* What you will do
An exact restatement of all the data is required, with the pictures left out.
□ □ □ □ □
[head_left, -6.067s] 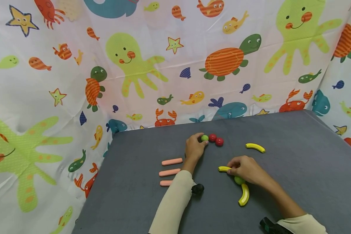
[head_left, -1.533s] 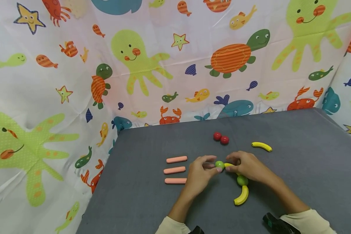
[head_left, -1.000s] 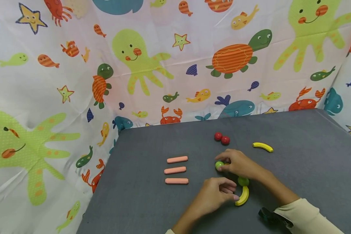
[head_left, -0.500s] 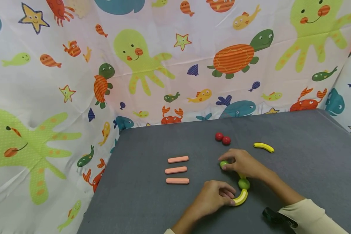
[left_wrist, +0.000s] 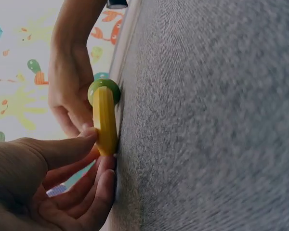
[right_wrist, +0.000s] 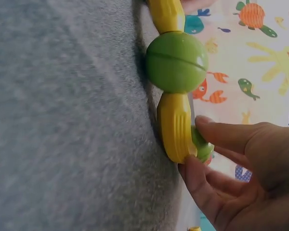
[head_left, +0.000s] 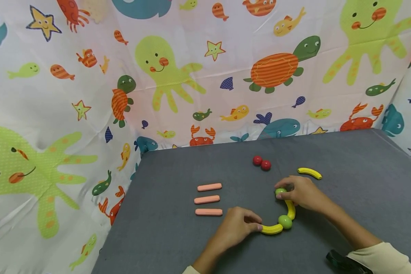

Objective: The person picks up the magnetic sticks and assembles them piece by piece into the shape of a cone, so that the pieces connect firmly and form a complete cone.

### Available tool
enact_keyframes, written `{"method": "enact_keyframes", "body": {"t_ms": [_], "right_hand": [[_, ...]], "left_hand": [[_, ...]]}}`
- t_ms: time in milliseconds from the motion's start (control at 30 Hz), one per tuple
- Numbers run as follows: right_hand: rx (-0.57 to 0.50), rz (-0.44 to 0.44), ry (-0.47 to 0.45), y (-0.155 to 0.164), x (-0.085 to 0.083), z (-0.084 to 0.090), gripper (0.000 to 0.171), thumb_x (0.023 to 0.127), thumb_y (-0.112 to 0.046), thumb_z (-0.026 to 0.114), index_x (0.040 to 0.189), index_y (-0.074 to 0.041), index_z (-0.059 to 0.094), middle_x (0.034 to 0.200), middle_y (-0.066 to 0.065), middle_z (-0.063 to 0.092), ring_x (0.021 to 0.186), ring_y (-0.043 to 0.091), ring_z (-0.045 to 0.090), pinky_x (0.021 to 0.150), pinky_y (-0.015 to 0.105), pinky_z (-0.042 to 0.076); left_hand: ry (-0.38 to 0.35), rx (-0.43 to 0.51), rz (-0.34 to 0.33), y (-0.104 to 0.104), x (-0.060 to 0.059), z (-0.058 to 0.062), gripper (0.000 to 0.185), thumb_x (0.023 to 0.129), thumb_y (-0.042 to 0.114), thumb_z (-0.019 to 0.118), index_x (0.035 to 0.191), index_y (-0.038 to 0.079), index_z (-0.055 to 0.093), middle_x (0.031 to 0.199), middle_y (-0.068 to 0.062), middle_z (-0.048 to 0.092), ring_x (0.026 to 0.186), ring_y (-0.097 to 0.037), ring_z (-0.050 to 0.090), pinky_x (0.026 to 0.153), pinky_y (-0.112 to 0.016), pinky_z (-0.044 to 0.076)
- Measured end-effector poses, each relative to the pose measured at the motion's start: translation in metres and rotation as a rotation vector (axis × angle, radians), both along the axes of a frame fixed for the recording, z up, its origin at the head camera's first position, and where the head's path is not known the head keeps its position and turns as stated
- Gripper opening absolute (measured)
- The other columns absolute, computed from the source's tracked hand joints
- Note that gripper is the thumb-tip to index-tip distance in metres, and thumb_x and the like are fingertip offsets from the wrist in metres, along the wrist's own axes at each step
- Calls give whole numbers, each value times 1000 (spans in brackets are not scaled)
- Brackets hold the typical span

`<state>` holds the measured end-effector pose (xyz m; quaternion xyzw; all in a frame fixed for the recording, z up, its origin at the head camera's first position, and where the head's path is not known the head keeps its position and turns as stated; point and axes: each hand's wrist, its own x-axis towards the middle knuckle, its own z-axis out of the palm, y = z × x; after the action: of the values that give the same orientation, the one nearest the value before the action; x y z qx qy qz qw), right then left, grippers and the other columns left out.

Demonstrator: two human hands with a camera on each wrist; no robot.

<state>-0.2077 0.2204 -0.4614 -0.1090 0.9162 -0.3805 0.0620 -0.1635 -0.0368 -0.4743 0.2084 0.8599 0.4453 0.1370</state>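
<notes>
A curved chain of two yellow curved rods and two green balls lies on the grey table. At its left end my left hand [head_left: 236, 226] pinches a yellow curved rod [head_left: 272, 229] between thumb and fingers. That rod touches a green ball [head_left: 285, 222], which joins the other yellow curved rod [head_left: 290, 210]. My right hand [head_left: 303, 193] pinches the far green ball [head_left: 280, 191] at the chain's upper end. The right wrist view shows the middle green ball [right_wrist: 177, 62] seated between both rods, while the pinched green ball [right_wrist: 201, 145] is partly hidden.
Two red balls [head_left: 262, 163] sit touching at the back of the grey table [head_left: 164, 228]. A loose yellow curved rod [head_left: 309, 173] lies right of them. Several straight pink rods [head_left: 209, 212] lie at the left. A sea-animal cloth [head_left: 185, 45] hangs behind.
My left hand put a green ball at the chain's upper end, then moved down to the lower rod and swung it left. My right hand took that ball and shifted right, bending the chain.
</notes>
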Motion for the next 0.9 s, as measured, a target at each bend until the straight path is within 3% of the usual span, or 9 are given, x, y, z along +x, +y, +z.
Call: {"method": "enact_keyframes", "body": {"t_ms": [300,500,700,900], "right_hand": [[-67,-94,-104,9,15,0,32,84,-31,76,106,-11,67,102,7,65,69,17,63,58,31,55],[-104,-74,-153,12,25,0,39,84,-35,76,113,-11,67,103,8,66,67,18,66,59,32,55],[-212,3,-212,17,33,-1,46,85,-31,75,119,-3,66,107,12,68,78,20,69,64,31,57],[-170,7,-196,18,41,-1,43,85,-35,75,116,-6,67,105,8,69,80,16,68,64,29,55]], "left_hand": [[79,-19,175,-2,-8,-2,25,79,27,82,96,9,76,82,10,67,73,2,59,64,-18,49],[49,26,202,0,-18,-7,22,77,19,83,95,9,76,77,11,66,70,1,60,63,-19,50],[101,42,210,1,-32,-7,13,80,13,80,92,8,76,77,8,69,68,0,60,61,-19,49],[70,1,217,3,-39,-5,26,78,26,82,95,8,76,75,10,67,66,-1,59,57,-21,48]]}}
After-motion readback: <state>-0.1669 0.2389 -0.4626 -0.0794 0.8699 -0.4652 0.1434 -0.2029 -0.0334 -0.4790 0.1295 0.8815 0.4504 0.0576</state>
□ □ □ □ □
* Your response
[head_left, -6.067s] 
[head_left, -1.533s] 
[head_left, -1.000s] 
[head_left, -0.500s] 
[left_wrist, +0.000s] 
[right_wrist, +0.000s] 
[head_left, +0.000s] 

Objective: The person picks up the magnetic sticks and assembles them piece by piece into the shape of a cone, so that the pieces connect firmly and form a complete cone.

### Available tool
enact_keyframes, written `{"method": "enact_keyframes", "body": {"t_ms": [_], "right_hand": [[_, ...]], "left_hand": [[_, ...]]}}`
- t_ms: time in milliseconds from the motion's start (control at 30 Hz), one per tuple
- Numbers run as follows: right_hand: rx (-0.57 to 0.50), rz (-0.44 to 0.44), ry (-0.47 to 0.45), y (-0.155 to 0.164), x (-0.085 to 0.083), z (-0.084 to 0.090), gripper (0.000 to 0.171), thumb_x (0.023 to 0.127), thumb_y (-0.112 to 0.046), thumb_z (-0.026 to 0.114), index_x (0.040 to 0.189), index_y (-0.074 to 0.041), index_z (-0.059 to 0.094), middle_x (0.034 to 0.200), middle_y (-0.066 to 0.065), middle_z (-0.063 to 0.092), ring_x (0.021 to 0.186), ring_y (-0.043 to 0.091), ring_z (-0.045 to 0.090), pinky_x (0.021 to 0.150), pinky_y (-0.015 to 0.105), pinky_z (-0.042 to 0.076); left_hand: ry (-0.38 to 0.35), rx (-0.43 to 0.51), rz (-0.34 to 0.33), y (-0.104 to 0.104), x (-0.060 to 0.059), z (-0.058 to 0.062), gripper (0.000 to 0.185), thumb_x (0.023 to 0.129), thumb_y (-0.042 to 0.114), thumb_z (-0.019 to 0.118), index_x (0.035 to 0.191), index_y (-0.038 to 0.079), index_z (-0.055 to 0.093), middle_x (0.031 to 0.199), middle_y (-0.068 to 0.062), middle_z (-0.048 to 0.092), ring_x (0.026 to 0.186), ring_y (-0.097 to 0.037), ring_z (-0.050 to 0.090), pinky_x (0.026 to 0.153), pinky_y (-0.112 to 0.016), pinky_z (-0.044 to 0.076)
- Measured end-effector poses, each relative to the pose measured at the motion's start: translation in metres and rotation as a rotation vector (axis × angle, radians), both along the axes of a frame fixed for the recording, z up, its origin at the head camera's first position, and where the head's path is not known the head keeps its position and turns as stated
- Gripper opening absolute (measured)
- The other columns absolute, computed from the source's tracked hand joints
- Note that gripper is the thumb-tip to index-tip distance in metres, and thumb_x and the like are fingertip offsets from the wrist in metres, along the wrist's own axes at each step
- Calls give whole numbers, each value times 1000 (spans in brackets are not scaled)
- Brackets hold the typical span

`<state>` holds the measured end-effector pose (xyz m; quaternion xyzw; all in a frame fixed for the recording, z up, its origin at the head camera's first position, and where the head's path is not known the head keeps its position and turns as stated; point and axes: each hand's wrist, its own x-axis towards the middle knuckle, its own z-axis out of the palm, y = z × x; after the action: of the values that give the same orientation, the one nearest the value before the action; x y z qx qy qz qw), right then left, grippers and the other columns left out.

Demonstrator: two human hands with a camera on each wrist; no robot.

<state>-0.2077 0.2204 -0.4614 -0.1090 0.9162 -0.3805 0.0620 -0.1635 -0.0368 -0.4743 0.2084 0.8599 0.4453 0.1370</state>
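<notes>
A curved chain of two yellow curved rods and two green balls lies on the grey table. At its left end my left hand [head_left: 236, 226] pinches a yellow curved rod [head_left: 272, 229] between thumb and fingers. That rod touches a green ball [head_left: 285, 222], which joins the other yellow curved rod [head_left: 290, 210]. My right hand [head_left: 303, 193] pinches the far green ball [head_left: 280, 191] at the chain's upper end. The right wrist view shows the middle green ball [right_wrist: 177, 62] seated between both rods, while the pinched green ball [right_wrist: 201, 145] is partly hidden.
Two red balls [head_left: 262, 163] sit touching at the back of the grey table [head_left: 164, 228]. A loose yellow curved rod [head_left: 309, 173] lies right of them. Several straight pink rods [head_left: 209, 212] lie at the left. A sea-animal cloth [head_left: 185, 45] hangs behind.
My left hand put a green ball at the chain's upper end, then moved down to the lower rod and swung it left. My right hand took that ball and shifted right, bending the chain.
</notes>
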Motion for the next 0.9 s, as measured, a target at each bend until the straight path is within 3% of the usual span, or 9 are given, x, y, z along +x, +y, +z.
Call: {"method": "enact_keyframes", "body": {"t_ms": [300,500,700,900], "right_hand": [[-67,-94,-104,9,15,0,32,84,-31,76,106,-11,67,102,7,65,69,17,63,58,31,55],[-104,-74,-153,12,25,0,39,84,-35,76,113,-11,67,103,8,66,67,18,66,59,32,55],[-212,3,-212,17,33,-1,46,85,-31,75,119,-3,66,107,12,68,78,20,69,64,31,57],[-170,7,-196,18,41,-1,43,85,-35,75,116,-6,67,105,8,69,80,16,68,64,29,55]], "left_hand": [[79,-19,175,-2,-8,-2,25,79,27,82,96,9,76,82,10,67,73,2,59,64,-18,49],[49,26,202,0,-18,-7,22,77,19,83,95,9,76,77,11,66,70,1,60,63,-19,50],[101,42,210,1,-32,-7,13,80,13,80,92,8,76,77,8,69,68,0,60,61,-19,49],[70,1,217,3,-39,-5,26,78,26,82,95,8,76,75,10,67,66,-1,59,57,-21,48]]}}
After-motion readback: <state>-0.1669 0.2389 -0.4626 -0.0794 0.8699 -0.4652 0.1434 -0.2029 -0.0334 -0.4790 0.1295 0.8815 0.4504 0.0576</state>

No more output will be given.